For her soap role, she received a Daytime Emmy Award for Outstanding Young Actress in a dramatic series. All of this led to film, Broadway, and TV success.
During her 35-year career among her more than 30 film roles are Donnie Brasco, Wag the Dog, Six Days, Seven Nights, I Know What You Did Last Summer, Psycho, Return to Paradise, John Q, The Juror, Cedar Rapids, Birth, Rampart, My Friend Dahmer, and Milk Money.
She also hosted a Sirius XM Radio Show, wrote a screenplay, directed a movie, and wrote a 2001 book, Call Me Crazy: A Memoir, which addressed her difficult early years.

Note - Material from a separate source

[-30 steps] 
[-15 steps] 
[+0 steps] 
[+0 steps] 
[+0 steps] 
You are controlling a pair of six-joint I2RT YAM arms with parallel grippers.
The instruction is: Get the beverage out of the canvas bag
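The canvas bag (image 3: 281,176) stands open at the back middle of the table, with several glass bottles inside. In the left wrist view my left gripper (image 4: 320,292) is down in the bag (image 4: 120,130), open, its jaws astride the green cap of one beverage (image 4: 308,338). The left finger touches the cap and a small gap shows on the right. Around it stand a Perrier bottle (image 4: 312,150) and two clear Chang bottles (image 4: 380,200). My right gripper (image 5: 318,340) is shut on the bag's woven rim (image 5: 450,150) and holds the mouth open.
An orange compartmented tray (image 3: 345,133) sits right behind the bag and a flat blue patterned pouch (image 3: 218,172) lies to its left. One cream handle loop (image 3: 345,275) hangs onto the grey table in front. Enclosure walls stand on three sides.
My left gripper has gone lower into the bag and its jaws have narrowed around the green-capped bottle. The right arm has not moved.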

Her many TV roles include: Men in Trees, Save Me, Aftermath, and Dig. Her career success has included a Tony Award nomination for best actress in a Broadway play for Twentieth Century, and an Emmy nomination for the Lifetime movie, Gracie’s Choice. Her last movie, and fourth for Lifetime, is Girl in Room 13, set to air in September 2022.
Directed by Elizabeth Rohm, in Girl in Room 13, Heche plays the mother of a human trafficking victim named Grace (Larissa Dias). Grace becomes addicted to opioids after suffering a sports injury and is ready to leave her addiction behind under the watchful eye of her mother, but her past won’t let her go when she is kidnapped in a motel room in order to be sold.
A versatile actor, Heche played drama, mysteries, thrillers as well as romantic comedies, one had to wonder which she preferred. “I love it all,” she admitted. “It’s just different parts of my personality.”
Her goal was to enjoy work and family and take time for yourself and your loved ones. “You have to make time to sit down, to read books, and be quiet. When I am not working, I need to just enjoy my life.”
#RIPAnneHeche was a daughter, sister, girlfriend, wife, mother, actor, director, author, gifted, talented, empathetic, insightful, inventive, cerebral, hard-working, of the moment, hat-wearing, costumed one, manic, troubled, happy, loving, full of light genius who I adore.